#### [Instructions to follow]
Somewhere below is a line with "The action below" and, later, a line with "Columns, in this"; repeat those two lines and all the lines between them, exactly as they are.
---------- Excerpted data
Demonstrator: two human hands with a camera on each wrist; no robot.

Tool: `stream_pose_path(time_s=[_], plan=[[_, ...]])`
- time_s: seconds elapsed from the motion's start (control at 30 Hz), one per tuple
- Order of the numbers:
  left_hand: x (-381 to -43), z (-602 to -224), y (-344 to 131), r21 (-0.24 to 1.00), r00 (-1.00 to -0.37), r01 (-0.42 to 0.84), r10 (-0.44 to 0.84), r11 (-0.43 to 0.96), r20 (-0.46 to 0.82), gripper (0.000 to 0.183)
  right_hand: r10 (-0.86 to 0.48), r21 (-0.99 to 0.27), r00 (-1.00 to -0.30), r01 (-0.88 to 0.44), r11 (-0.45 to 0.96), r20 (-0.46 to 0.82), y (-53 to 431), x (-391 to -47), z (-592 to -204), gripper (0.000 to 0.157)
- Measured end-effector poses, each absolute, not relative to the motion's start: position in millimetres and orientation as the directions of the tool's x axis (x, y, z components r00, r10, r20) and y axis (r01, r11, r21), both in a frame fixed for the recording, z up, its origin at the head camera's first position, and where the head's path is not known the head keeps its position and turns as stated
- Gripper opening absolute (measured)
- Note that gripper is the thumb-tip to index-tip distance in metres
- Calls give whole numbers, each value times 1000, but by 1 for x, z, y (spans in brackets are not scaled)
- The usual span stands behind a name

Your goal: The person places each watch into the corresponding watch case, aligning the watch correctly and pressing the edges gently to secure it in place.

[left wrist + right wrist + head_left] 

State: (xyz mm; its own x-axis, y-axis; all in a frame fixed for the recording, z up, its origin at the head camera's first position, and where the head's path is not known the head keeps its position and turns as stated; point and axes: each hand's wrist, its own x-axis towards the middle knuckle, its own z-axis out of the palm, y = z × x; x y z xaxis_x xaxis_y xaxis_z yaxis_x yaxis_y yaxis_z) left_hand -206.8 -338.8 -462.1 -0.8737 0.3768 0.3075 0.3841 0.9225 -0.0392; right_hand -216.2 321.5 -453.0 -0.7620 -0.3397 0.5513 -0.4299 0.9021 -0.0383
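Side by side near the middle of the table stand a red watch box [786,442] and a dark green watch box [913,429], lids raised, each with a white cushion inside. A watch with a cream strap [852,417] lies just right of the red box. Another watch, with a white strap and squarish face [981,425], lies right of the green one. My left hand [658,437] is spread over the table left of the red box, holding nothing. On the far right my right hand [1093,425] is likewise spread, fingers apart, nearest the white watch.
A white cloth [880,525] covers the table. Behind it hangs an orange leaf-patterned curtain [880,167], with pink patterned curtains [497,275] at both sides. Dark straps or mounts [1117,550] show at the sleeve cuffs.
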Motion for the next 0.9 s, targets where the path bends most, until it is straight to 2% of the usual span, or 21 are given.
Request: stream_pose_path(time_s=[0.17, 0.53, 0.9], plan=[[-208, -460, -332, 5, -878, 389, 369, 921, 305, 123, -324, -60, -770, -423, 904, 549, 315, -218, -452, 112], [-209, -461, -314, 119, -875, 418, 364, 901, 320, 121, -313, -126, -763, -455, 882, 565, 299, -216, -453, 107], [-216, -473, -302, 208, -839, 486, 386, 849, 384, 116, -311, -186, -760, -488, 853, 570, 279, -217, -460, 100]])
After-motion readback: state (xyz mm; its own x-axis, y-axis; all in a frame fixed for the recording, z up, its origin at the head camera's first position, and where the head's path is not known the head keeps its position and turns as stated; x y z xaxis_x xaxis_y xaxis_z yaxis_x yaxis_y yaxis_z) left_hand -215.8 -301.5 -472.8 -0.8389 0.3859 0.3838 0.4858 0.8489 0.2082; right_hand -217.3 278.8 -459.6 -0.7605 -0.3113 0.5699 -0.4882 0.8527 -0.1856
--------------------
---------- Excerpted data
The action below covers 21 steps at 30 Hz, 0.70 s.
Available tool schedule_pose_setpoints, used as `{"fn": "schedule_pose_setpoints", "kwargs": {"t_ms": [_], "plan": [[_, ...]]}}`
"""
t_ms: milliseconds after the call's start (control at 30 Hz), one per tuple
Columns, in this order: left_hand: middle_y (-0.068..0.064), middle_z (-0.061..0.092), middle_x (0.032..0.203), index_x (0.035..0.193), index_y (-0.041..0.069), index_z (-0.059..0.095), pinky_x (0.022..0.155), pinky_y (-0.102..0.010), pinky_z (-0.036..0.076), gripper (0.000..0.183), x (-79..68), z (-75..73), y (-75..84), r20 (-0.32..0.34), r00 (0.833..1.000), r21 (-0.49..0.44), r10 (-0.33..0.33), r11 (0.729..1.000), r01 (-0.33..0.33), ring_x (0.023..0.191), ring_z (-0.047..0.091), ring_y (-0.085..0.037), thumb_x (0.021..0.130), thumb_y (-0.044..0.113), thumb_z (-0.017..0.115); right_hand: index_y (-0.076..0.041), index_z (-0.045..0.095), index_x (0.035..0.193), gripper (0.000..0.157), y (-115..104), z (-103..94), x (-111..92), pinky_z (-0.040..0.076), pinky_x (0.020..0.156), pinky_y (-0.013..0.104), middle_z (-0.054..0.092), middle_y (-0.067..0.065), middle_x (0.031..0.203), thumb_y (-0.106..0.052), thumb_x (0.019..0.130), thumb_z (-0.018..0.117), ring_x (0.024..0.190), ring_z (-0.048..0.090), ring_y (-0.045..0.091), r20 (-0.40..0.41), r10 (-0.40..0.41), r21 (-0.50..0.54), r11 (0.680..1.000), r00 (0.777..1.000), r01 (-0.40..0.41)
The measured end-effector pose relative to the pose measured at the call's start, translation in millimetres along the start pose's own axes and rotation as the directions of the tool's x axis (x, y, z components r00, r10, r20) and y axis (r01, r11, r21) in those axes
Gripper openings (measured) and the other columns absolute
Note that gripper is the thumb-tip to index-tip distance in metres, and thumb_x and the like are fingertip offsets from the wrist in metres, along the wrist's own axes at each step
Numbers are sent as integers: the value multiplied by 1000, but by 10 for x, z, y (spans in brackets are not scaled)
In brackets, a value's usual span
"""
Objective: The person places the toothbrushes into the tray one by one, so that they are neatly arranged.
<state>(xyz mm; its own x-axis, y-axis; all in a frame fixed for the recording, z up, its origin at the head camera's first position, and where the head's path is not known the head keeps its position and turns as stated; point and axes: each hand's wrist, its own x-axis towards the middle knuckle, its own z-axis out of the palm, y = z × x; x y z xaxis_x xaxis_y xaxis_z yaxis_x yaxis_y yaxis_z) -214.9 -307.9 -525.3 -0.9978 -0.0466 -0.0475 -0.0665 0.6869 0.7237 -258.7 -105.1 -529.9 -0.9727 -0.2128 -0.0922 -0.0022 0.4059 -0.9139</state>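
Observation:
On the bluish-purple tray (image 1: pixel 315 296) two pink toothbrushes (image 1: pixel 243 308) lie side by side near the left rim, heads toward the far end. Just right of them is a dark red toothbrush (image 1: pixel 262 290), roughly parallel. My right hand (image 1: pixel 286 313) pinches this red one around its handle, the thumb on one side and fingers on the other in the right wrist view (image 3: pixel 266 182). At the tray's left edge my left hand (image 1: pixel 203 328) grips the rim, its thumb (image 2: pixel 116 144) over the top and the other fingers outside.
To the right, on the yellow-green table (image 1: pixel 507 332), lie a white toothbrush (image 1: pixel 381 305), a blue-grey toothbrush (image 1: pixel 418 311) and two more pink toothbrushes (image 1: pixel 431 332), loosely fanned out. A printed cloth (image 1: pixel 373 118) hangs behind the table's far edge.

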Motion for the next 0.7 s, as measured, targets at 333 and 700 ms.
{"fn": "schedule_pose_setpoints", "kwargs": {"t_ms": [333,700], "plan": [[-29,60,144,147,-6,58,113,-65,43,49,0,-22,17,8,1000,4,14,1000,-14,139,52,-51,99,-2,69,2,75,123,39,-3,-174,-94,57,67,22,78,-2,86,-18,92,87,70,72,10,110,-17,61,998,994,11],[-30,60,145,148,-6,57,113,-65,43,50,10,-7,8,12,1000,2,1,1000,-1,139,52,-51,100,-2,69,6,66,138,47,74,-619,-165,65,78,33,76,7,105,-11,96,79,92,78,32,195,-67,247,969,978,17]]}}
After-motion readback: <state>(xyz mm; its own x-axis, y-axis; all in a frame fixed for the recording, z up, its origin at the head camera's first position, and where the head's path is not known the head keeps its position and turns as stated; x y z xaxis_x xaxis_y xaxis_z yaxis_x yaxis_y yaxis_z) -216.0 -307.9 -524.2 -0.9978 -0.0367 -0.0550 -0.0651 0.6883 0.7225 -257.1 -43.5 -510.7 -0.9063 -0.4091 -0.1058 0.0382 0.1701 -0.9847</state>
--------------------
#### [Your solution]
The action below covers 21 steps at 30 Hz, 0.70 s.
Available tool schedule_pose_setpoints, used as `{"fn": "schedule_pose_setpoints", "kwargs": {"t_ms": [_], "plan": [[_, ...]]}}`
"""
t_ms: milliseconds after the call's start (control at 30 Hz), one per tuple
Columns, in this order: left_hand: middle_y (-0.068..0.064), middle_z (-0.061..0.092), middle_x (0.032..0.203), index_x (0.035..0.193), index_y (-0.041..0.069), index_z (-0.059..0.095), pinky_x (0.022..0.155), pinky_y (-0.102..0.010), pinky_z (-0.036..0.076), gripper (0.000..0.183), x (-79..68), z (-75..73), y (-75..84), r20 (-0.32..0.34), r00 (0.833..1.000), r21 (-0.49..0.44), r10 (-0.33..0.33), r11 (0.729..1.000), r01 (-0.33..0.33), ring_x (0.023..0.191), ring_z (-0.047..0.091), ring_y (-0.085..0.037), thumb_x (0.021..0.130), thumb_y (-0.044..0.113), thumb_z (-0.017..0.115); right_hand: index_y (-0.076..0.041), index_z (-0.045..0.095), index_x (0.035..0.193), gripper (0.000..0.157), y (-115..104), z (-103..94), x (-111..92), pinky_z (-0.040..0.076), pinky_x (0.020..0.156), pinky_y (-0.013..0.104), middle_z (-0.054..0.092), middle_y (-0.067..0.065), middle_x (0.031..0.203), thumb_y (-0.106..0.052), thumb_x (0.019..0.130), thumb_z (-0.018..0.117), ring_x (0.024..0.190), ring_z (-0.048..0.090), ring_y (-0.045..0.091), r20 (-0.40..0.41), r10 (-0.40..0.41), r21 (-0.50..0.54), r11 (0.680..1.000), r00 (0.777..1.000), r01 (-0.40..0.41)

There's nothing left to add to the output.